→ **WHAT TO DO**: Output only the span of lines that begins at the line containing "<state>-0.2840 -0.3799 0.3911" and ends at the last line of the data, both included, exactly as they appear.

*** Opening DATA BLOCK ***

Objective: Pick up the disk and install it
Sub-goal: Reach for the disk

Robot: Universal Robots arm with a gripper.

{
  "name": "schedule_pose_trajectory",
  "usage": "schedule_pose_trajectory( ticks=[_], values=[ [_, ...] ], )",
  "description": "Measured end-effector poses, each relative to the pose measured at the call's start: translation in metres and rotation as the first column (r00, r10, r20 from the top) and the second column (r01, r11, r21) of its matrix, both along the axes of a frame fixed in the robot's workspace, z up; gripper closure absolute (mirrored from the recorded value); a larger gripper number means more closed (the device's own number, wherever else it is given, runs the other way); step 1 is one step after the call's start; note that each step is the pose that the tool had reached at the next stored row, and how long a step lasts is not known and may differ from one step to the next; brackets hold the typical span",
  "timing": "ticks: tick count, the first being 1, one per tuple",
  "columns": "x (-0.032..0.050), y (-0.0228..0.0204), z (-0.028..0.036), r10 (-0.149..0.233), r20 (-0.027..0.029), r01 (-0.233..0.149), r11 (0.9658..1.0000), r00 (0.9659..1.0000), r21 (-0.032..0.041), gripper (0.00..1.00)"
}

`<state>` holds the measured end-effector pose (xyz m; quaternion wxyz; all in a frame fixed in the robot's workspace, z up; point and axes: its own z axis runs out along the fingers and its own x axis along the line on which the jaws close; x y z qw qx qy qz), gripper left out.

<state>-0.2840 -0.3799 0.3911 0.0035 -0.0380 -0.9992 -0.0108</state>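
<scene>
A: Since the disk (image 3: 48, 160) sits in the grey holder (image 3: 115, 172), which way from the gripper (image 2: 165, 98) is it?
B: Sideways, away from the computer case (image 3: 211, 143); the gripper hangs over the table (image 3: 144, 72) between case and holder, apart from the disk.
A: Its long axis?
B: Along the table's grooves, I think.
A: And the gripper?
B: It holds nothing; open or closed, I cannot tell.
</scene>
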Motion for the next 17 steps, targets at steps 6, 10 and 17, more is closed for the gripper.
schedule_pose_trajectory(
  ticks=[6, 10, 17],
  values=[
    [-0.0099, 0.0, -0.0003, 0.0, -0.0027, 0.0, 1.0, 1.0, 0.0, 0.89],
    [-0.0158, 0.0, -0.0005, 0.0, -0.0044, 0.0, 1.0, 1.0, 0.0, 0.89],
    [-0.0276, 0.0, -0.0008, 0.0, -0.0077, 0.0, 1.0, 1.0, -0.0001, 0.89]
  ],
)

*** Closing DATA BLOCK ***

→ **WORKED SOLUTION**:
<state>-0.2840 -0.3799 0.3911 0.0035 -0.0380 -0.9992 -0.0108</state>
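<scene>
A: Since the disk (image 3: 48, 160) sits in the grey holder (image 3: 115, 172), which way from the gripper (image 2: 165, 98) is it?
B: Sideways, away from the computer case (image 3: 211, 143); the gripper hangs over the table (image 3: 144, 72) between case and holder, apart from the disk.
A: Its long axis?
B: Along the table's grooves, I think.
A: And the gripper?
B: It holds nothing; open or closed, I cannot tell.
</scene>
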Motion for the next 17 steps, targets at steps 6, 10 and 17, more is closed for the gripper.
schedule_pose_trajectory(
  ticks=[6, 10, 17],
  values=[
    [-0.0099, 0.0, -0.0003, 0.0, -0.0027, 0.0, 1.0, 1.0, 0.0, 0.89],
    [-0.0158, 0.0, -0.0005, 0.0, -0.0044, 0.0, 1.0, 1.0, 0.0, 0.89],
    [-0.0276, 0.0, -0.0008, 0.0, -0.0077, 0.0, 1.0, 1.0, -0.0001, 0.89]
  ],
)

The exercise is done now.